** COLLECTED DATA follows **
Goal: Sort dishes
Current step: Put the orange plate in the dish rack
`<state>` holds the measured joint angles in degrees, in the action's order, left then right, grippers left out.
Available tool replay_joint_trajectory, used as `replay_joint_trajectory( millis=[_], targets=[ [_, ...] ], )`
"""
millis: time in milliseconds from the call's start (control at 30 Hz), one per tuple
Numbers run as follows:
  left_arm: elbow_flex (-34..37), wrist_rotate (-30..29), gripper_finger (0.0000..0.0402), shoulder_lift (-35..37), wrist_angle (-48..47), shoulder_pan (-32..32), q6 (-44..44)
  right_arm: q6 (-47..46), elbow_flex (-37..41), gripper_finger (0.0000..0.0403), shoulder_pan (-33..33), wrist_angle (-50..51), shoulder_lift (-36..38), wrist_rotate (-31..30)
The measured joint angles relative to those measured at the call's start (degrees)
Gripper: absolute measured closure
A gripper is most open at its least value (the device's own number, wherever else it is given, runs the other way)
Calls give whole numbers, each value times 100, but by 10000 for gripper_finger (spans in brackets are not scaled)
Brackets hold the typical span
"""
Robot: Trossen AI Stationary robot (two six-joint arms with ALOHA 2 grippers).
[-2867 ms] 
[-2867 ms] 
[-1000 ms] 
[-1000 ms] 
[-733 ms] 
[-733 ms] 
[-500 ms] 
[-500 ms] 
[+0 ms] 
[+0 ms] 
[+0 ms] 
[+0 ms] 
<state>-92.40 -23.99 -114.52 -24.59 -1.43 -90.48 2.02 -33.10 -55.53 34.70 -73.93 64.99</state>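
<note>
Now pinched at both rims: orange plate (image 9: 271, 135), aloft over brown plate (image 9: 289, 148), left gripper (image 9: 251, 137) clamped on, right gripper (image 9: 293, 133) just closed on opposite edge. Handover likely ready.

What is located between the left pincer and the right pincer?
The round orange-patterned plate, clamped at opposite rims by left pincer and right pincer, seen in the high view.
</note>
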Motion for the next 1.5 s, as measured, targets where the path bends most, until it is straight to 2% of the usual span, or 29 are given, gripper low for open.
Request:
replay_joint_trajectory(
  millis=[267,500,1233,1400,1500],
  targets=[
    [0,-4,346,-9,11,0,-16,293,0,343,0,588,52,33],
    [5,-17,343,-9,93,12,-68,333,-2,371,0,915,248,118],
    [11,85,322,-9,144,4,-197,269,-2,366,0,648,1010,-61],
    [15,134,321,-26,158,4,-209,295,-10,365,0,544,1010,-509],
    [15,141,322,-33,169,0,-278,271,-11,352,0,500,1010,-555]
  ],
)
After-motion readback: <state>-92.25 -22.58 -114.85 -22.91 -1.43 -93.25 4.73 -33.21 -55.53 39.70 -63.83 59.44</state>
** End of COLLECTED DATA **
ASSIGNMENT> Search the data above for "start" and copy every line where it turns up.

ANSWER TO THIS PROBLEM>
millis: time in milliseconds from the call's start (control at 30 Hz), one per tuple
The measured joint angles relative to those measured at the call's start (degrees)

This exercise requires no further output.